Я тоже хотела повеселиться. Очень! Имела право! У меня украли дочь. Это наказывается публичной, позорной смертной казнью. Мне на потеху. Прощение быку не полагалось в любом случае. Я жаждала крови. Два бычьих уха и хвост.
Я снова стала дефилировать между своей комнатой и ванной в нижнем белье. Раньше стеснялась, теперь перестала. Забавно! Стеснялась собственного мужа! Меня хотели другие мужчины, это легко было заметить, а я стеснялась саму себя. Из-за него! Скотина!
Красная мулета быка раззадорила, я хорошо почувствовала.
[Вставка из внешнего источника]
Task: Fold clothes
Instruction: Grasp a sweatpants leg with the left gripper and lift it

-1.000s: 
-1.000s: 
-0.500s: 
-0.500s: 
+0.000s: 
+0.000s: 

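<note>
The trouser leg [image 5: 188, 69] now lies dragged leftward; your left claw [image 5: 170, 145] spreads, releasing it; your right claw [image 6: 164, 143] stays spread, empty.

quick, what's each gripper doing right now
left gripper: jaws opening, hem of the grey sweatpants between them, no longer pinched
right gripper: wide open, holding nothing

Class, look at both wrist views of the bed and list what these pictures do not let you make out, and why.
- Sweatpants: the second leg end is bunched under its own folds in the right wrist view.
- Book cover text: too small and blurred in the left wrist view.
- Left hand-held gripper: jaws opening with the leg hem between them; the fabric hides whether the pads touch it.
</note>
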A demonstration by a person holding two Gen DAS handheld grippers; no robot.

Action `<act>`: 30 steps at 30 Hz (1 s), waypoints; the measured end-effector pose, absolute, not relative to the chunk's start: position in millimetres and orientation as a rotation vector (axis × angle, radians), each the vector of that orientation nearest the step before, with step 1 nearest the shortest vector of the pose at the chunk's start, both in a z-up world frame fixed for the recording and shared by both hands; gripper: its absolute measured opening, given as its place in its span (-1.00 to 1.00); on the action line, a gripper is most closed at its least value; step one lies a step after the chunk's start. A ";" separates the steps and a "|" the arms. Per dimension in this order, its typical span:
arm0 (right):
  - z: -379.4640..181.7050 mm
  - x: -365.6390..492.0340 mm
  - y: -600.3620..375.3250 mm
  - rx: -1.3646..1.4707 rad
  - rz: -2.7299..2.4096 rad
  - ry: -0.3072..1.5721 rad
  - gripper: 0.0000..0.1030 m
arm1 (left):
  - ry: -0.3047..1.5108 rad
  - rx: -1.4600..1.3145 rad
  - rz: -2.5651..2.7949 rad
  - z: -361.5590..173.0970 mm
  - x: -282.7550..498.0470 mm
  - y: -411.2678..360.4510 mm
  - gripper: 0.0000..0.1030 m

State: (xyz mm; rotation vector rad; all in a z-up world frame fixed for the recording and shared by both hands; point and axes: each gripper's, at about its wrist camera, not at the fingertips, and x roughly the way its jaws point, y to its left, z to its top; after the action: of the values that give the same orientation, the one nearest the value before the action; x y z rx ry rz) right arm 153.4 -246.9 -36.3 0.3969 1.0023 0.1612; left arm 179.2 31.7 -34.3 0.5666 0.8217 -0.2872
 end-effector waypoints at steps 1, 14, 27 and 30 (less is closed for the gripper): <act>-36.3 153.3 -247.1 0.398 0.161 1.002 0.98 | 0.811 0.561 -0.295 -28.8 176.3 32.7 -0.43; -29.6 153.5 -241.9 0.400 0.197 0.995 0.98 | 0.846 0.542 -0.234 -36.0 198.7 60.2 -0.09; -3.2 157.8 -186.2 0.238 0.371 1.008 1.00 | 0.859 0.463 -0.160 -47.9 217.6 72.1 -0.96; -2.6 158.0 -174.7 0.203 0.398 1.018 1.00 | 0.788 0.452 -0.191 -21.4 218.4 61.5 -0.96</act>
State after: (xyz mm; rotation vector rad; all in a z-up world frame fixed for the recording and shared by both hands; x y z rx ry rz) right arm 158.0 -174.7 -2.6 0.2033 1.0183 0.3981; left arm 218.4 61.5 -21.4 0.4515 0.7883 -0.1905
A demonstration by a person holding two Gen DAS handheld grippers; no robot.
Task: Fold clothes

Женщина всегда это чувствует. Это было грандиозно! Это было смешно! Только мне стоило разогнуть спину, только мне стоило разжечь глаза, как я стала желанной. Как прежде. Я могла торжествовать. Злобный иберийский бык краснел трепетной ланью в шлейфе духов, подаренных любовником Челищевым. Смуглая шкура наливалась кровью, как кожаный вьючный бурдюк хорезмским красным вином. Вином, разогретым желанием, как солнцем. Вином, перебродившим в ром в жарких трюмах португальского корабля. Таким жарким, что я чувствовала дыхание крови, проходя мимо. Я проходила мимо и улыбалась, вдевая в твердые бычьи губы кольцо с моей печатью «Нельзя». Я улыбалась, отпечатывая на смуглой шкуре раскаленное тавро моей улыбки с моей печатью «Нельзя». Так больно, так обжигающе, что бычьи губы невольно кривились. Его бычьи губы кривились, мои улыбались. Каждый день. Каждый день в ярме из моего постоянного присутствия. Каждый день в загоне рядом со мной.